Find the family traditions that matter to you, and let the rest goooooo. Celebrating holidays, birthdays, and life transitions (like starting kindergarten) have started to feel like a second job for parents (too many crafts, parties, and themed snacks!!). It’s overwhelming and, most importantly, you miss out on the fun if you’re freaking out about Insta-worthy cupcakes (see #1). I learned to streamline celebrations, so they work for me and my family. I like to bake, so birthdays mean a special homemade cake—each kid can pick their flavor and frosting color. We hang a banner (now almost 20 years old). They get to pick their birthday dinner—which, even now, is usually mac-and-cheese. It’s okay to find your way to celebrate. The most important part is that you are actually enjoying it with your kids, instead of feeling cranky, unappreciated, and stressed off to the side. Not fun!

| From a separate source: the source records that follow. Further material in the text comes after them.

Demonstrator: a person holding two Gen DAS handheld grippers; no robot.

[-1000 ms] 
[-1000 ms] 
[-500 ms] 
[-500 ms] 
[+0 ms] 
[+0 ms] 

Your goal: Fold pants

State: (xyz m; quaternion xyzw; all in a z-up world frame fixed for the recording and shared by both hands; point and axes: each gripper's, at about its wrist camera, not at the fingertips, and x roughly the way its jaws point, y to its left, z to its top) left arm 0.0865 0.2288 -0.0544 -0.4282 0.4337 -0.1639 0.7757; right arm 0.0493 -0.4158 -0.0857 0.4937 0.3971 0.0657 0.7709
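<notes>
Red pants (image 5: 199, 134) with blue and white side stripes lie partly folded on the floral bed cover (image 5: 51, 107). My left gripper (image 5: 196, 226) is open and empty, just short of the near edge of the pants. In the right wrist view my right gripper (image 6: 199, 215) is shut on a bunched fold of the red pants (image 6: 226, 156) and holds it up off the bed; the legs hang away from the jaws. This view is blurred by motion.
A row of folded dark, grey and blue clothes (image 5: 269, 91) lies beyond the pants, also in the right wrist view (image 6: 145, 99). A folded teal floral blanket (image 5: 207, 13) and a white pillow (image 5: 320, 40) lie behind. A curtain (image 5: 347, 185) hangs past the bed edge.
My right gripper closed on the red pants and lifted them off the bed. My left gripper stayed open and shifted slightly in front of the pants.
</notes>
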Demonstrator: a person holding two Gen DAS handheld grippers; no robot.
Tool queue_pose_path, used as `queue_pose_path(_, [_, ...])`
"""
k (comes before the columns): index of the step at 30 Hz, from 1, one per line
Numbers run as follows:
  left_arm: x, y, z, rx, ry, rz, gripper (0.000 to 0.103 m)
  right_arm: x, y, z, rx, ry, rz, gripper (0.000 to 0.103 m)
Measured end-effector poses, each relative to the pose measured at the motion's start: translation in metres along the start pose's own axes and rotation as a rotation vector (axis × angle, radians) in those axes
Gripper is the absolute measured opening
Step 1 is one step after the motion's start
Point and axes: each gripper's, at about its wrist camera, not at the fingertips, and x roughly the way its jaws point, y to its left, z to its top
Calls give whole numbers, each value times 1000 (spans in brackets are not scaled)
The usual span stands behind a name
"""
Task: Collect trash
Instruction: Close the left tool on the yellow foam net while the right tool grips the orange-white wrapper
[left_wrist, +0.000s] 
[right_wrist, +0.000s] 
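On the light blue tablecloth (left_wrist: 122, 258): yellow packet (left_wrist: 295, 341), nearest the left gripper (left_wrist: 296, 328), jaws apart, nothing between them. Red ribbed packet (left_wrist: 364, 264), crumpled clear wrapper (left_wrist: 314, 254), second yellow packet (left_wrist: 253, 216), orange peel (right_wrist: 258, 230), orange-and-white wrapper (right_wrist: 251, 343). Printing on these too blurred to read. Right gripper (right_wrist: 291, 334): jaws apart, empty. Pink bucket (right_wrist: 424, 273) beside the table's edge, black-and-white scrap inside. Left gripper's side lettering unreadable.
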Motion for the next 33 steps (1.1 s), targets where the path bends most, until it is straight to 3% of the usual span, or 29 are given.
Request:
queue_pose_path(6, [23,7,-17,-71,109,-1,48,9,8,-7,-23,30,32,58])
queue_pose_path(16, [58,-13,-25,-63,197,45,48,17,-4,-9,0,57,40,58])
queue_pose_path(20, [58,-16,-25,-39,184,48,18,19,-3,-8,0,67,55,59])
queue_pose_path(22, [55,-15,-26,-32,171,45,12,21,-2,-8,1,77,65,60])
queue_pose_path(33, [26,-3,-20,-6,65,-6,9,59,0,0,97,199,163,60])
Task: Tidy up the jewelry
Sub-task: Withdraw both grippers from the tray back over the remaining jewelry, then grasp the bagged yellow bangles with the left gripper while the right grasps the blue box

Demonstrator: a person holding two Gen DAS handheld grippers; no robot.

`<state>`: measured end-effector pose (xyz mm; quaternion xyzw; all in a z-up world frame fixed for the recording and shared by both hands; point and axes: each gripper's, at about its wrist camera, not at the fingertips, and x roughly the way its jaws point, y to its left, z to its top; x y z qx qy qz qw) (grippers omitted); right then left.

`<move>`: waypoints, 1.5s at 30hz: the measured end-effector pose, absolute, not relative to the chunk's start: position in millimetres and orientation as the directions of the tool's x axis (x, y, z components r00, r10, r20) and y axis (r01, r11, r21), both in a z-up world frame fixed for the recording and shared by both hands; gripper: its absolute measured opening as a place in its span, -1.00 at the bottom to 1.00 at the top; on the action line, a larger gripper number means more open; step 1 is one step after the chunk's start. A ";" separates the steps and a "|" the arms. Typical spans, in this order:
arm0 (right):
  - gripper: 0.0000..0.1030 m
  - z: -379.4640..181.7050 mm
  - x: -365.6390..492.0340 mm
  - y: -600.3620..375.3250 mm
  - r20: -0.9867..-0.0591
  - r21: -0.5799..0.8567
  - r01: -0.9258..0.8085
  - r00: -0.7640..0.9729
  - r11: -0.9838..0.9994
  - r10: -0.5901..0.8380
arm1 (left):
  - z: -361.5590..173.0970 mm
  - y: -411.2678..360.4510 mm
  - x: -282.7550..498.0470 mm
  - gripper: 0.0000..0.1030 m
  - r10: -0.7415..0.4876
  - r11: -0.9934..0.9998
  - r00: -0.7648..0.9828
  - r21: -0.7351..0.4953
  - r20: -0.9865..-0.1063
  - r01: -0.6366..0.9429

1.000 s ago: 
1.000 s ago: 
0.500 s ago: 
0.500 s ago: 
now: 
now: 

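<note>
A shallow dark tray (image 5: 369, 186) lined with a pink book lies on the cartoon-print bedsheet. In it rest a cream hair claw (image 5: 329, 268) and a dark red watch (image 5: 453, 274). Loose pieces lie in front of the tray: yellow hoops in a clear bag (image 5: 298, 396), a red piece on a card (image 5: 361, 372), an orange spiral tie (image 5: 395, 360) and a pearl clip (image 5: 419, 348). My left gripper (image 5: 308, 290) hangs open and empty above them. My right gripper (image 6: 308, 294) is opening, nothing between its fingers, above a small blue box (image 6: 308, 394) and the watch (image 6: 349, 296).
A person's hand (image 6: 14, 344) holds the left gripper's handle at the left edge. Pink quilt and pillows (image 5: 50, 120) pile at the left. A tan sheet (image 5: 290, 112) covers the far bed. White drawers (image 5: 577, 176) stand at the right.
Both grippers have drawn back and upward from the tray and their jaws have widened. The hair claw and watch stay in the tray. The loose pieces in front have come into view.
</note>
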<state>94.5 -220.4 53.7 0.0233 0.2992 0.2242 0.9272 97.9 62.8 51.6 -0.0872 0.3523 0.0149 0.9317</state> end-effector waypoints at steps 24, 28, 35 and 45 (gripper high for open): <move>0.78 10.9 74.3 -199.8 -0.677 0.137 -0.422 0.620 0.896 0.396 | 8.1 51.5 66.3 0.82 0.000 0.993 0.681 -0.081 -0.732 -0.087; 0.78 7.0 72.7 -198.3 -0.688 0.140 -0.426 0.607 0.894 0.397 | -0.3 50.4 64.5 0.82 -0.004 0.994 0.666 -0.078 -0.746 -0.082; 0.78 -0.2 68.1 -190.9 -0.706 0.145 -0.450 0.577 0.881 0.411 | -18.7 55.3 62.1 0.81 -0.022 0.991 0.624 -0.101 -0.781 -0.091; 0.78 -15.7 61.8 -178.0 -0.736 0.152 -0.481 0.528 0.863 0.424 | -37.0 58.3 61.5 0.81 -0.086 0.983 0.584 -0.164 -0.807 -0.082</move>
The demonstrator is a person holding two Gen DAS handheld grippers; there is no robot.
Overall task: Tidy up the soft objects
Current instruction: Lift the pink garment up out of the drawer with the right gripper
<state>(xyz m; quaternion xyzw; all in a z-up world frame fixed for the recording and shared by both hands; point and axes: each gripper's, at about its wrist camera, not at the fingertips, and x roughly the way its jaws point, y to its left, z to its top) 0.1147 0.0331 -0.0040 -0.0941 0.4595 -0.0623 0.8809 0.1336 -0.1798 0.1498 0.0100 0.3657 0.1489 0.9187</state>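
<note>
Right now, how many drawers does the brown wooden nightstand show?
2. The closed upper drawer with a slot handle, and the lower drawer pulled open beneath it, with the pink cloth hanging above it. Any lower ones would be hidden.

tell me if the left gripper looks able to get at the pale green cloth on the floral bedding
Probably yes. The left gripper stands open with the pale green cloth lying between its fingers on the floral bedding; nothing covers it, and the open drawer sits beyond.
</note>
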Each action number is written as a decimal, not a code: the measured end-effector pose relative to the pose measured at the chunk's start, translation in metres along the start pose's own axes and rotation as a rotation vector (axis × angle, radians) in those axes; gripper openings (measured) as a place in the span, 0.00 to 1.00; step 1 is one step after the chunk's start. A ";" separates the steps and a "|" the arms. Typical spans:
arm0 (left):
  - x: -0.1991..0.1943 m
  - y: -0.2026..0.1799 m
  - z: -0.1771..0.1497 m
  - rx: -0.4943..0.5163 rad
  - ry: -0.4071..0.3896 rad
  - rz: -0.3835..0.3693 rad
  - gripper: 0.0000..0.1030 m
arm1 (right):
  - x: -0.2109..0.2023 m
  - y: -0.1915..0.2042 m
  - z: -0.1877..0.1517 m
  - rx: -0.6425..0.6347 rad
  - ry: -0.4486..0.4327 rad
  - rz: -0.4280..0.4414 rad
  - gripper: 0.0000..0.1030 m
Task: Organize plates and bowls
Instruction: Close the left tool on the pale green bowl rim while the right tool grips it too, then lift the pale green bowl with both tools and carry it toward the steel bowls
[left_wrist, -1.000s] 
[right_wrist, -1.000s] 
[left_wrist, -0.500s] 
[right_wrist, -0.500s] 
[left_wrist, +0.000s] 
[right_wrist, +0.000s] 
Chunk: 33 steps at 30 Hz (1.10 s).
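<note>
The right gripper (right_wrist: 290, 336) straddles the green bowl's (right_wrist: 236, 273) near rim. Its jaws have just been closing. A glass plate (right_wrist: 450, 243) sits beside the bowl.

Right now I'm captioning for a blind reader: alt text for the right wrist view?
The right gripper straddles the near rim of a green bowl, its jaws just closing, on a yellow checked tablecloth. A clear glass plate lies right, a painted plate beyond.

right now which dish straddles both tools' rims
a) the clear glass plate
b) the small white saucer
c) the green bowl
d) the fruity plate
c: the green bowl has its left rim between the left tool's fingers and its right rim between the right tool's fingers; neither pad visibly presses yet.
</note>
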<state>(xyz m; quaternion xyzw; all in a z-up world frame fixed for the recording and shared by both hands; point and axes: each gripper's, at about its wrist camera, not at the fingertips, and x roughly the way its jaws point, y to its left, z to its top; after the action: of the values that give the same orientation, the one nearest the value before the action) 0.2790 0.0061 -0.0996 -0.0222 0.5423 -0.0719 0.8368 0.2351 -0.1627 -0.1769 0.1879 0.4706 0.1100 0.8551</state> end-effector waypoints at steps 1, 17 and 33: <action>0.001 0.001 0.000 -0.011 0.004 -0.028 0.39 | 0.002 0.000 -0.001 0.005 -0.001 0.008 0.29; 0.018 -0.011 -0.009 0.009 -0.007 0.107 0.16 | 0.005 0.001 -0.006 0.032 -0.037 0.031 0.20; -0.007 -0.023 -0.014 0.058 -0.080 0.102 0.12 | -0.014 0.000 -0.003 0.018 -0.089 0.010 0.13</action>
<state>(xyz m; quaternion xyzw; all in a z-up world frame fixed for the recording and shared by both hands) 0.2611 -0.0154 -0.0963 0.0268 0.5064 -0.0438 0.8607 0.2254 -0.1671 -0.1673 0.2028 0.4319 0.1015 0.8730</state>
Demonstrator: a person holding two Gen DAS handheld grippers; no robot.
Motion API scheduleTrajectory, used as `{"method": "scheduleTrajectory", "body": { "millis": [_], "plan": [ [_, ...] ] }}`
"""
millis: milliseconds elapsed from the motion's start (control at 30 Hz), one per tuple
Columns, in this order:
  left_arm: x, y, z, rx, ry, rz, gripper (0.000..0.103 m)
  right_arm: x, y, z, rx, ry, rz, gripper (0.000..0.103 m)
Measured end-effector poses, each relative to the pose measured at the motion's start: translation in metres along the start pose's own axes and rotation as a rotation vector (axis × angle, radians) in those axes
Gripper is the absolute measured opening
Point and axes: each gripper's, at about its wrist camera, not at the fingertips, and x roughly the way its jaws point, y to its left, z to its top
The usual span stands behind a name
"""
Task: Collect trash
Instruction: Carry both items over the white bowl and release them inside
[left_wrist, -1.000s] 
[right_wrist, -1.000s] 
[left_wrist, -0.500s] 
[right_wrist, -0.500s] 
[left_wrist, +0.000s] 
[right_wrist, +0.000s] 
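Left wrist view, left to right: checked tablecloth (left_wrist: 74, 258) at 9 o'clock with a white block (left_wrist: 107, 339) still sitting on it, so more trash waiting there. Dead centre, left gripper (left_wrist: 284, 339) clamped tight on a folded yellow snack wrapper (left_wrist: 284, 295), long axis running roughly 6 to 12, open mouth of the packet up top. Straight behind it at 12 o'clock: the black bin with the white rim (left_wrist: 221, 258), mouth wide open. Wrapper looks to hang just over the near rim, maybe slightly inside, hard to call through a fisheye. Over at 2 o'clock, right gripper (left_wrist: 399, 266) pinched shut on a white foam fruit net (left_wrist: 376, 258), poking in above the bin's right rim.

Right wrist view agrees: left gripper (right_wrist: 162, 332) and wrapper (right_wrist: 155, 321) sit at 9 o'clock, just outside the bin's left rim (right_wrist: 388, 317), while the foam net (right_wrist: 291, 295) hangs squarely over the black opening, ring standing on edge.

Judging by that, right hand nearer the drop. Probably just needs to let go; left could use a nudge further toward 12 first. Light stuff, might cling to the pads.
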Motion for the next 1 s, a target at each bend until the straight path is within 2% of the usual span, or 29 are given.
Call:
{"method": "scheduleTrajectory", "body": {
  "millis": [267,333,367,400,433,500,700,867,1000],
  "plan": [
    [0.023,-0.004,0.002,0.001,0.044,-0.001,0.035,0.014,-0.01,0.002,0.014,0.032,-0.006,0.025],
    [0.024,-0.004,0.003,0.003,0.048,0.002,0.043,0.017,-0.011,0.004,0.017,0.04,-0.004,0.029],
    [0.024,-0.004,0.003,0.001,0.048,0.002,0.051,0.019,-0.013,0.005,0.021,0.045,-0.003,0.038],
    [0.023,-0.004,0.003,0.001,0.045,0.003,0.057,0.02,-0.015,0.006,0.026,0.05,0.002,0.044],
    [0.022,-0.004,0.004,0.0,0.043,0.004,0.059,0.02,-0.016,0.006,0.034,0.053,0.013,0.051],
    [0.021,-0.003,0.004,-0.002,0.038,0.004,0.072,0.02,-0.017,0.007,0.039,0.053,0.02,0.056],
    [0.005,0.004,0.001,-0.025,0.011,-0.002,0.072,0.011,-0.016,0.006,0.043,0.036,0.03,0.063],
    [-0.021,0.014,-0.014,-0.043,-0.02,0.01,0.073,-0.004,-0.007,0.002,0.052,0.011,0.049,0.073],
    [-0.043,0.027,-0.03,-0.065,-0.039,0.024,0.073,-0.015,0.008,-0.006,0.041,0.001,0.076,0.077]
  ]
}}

Let your kids be different and know that your parenting will need to be different too. For me, the hardest thing about parenting was discovering just how different two kids could be and how little parenting expertise you could transfer from one to the other. My good friend and ZERO TO THREE colleague, Linda Gillespie, once told me, “Being fair isn’t parenting your children exactly the same, it’s parenting them each the way they need.” That advice has kept me afloat during rough child-rearing moments over the last 14 years, as my husband and I work to raise two very different—and equally amazing—kids.
Grow (and nurture) your network. When I had my daughter, I knew very few people in my neighborhood and hardly any other moms. It was a lonely time and I desperately missed having a group of friends to turn to. Over the next few years, as I slowly connected with other families, a few of us decided to start a parents’ night out, where we’d get together once a month for drinks and snacks. We called it Pink Flamingo Night (I forget why) and it lasted, in one form or another, for more than a decade. The lesson I learned from Pink Flamingo was—if you build it, they will come. Adults need friendships too, but building them takes time, consistency, and commitment (and occasionally some adult beverages).
Finally, know that your edges are getting washed away. A long-time friend of mine once told me that parenting was like being a rock tumbling through a river—that it “washes away your rough edges.” It’s true that you’re not the same person you were when you started. It’s true your edges get washed away. But what’s left is what’s most important. After all the crying, rocking, diapers, birthdays, block towers, board games, baths, and bedtime stories, what’s left is: Wisdom.